With his large-scale ‘Rockery’ series, Feng Yan
forces classical allusion and living reality to share an
uncomfortable silence. As in ‘Pine Car,’ where an evergreen is
pressed to the front of the image in muted tones of gray-green-blue.
Wrapped in snaking holiday lights the tree serves as little more
than a bumper-stop to the off-white automobile filling the
background. In traditional painting and porcelain imagery the pine
is a symbol of scholarly virtue and perseverance, and when ‘Pine
Car’ is placed alongside ‘Zoo Pond’ and ‘Bamboo Car,’ Feng completes
the Chinese scholarly allusion triumvirate of stone, pine, and
bamboo. But set in new, awkward contexts and photographed in the low
light of overcast skies, or a moody interior, they allude to a
conflict of modern times with older values.

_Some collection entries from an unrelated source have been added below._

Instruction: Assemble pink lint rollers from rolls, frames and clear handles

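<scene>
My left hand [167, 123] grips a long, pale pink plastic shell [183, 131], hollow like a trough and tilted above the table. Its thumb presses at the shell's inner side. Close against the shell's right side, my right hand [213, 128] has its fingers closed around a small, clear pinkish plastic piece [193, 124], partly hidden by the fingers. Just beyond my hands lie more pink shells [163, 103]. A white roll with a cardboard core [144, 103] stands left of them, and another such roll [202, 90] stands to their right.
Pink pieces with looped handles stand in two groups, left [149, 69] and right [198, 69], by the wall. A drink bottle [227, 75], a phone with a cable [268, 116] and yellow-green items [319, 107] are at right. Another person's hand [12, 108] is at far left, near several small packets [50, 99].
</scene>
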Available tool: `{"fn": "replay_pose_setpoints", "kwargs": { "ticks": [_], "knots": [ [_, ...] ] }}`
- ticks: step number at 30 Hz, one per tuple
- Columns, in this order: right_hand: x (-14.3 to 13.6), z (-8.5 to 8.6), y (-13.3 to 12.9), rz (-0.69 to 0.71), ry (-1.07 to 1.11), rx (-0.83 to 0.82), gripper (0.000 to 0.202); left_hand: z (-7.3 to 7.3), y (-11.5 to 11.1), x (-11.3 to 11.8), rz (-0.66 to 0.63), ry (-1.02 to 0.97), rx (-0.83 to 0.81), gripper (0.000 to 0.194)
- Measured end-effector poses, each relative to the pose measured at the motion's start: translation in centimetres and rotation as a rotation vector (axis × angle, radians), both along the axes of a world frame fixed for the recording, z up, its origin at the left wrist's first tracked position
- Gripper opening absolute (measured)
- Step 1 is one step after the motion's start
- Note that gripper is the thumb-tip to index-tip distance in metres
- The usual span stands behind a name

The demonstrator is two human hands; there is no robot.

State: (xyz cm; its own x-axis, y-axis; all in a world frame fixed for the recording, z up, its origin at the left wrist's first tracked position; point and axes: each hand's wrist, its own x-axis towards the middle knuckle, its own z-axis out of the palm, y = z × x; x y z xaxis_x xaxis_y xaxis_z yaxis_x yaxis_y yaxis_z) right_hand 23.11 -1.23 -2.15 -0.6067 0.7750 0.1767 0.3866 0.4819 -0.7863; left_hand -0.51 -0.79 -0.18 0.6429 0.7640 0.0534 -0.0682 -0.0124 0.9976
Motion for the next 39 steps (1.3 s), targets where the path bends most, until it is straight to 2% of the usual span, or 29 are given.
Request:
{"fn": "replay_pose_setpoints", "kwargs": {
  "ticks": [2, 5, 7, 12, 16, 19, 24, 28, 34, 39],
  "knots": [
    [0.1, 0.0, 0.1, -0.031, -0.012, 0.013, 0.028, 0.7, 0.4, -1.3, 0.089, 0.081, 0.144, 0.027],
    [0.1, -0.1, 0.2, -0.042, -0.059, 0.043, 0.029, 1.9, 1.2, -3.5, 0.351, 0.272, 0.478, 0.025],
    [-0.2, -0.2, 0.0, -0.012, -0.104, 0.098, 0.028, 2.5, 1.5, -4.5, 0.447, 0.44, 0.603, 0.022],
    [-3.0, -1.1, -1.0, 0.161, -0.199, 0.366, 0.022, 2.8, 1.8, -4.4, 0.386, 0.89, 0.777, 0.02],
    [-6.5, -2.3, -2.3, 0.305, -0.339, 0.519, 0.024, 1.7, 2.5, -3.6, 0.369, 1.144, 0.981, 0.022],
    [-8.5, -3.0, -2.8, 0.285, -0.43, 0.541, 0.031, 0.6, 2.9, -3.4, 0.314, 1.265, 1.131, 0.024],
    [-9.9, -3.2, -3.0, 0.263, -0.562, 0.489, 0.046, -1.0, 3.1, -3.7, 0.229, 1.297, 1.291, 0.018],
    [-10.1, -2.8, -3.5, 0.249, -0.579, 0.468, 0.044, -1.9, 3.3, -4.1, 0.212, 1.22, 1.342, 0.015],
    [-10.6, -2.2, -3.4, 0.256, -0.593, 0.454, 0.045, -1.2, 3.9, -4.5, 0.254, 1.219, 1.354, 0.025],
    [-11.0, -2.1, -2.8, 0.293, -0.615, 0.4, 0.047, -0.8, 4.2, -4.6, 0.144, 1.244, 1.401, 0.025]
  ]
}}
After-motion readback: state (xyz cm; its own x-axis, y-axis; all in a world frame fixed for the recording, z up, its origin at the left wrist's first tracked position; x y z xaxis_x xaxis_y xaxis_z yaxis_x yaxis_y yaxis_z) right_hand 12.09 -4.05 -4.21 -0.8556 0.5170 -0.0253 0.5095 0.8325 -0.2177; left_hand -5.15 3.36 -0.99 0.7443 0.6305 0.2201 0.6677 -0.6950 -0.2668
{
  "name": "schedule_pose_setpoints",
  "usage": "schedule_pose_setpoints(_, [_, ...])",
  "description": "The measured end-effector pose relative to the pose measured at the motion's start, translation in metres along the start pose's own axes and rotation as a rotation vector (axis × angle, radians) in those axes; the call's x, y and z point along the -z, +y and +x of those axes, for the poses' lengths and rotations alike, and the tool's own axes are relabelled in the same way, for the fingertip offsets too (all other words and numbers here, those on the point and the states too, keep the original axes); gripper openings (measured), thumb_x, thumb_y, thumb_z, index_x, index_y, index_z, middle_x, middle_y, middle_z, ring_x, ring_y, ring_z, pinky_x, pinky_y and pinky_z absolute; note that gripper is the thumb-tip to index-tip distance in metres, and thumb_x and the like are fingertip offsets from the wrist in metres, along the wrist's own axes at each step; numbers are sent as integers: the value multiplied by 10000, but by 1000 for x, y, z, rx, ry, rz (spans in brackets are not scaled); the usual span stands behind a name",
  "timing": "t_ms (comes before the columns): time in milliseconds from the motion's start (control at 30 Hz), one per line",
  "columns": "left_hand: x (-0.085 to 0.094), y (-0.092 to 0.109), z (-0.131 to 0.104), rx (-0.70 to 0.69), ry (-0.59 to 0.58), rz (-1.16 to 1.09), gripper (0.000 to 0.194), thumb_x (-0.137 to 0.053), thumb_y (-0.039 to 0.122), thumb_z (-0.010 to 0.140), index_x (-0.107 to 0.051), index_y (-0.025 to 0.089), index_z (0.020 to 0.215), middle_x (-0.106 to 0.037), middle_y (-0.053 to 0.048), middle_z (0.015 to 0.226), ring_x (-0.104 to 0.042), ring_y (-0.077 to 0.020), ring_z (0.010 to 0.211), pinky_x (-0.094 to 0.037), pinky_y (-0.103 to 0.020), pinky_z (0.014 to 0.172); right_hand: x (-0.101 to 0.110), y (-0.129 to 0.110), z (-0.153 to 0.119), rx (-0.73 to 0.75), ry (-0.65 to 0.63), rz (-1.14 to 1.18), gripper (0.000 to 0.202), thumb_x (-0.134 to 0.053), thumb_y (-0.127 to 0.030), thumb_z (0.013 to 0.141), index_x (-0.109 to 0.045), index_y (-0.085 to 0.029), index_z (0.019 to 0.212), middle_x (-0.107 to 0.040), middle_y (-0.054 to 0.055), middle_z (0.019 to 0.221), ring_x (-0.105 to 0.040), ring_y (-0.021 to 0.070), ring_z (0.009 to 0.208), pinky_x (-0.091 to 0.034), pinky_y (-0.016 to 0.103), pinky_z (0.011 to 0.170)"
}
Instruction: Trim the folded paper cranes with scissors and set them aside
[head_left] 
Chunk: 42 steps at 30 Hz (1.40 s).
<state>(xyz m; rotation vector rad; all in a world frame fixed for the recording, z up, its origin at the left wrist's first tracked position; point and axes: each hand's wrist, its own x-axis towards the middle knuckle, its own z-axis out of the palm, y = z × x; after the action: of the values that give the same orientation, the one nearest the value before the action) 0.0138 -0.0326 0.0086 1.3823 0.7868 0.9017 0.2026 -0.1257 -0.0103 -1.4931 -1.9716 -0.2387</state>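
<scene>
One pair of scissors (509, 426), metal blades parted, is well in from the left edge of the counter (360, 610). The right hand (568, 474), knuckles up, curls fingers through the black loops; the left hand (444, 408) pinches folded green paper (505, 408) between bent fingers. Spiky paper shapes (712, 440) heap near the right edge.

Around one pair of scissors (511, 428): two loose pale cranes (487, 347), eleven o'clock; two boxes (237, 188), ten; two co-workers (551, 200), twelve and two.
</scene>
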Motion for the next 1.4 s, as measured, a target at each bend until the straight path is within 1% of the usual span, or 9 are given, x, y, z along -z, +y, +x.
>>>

In ‘VIP Room’ the tension is less about modern and
classical values than it is about contemporary notions of class
entitlement. A room of sofas shrouded in dust covers is cast in a
palette of muddy oranges and browns. A bare few slivers of blue sky
are allowed in through drawn curtains. The viewer is further hemmed
in by heavy rosettes of drapes at the top of the frame, the
out-of-focus couch arm pushing from the left corner, and a fade to
dark over the carpet of the lower right corner. As if the scene were
not suffocating enough, Feng skews the plane of equilibrium, setting
the whole room on a precarious lilt. The room’s disuse, its waste of
space, and its plush luxury upholstering of unsettling colors, call
its intentions, clientele, and taste into question.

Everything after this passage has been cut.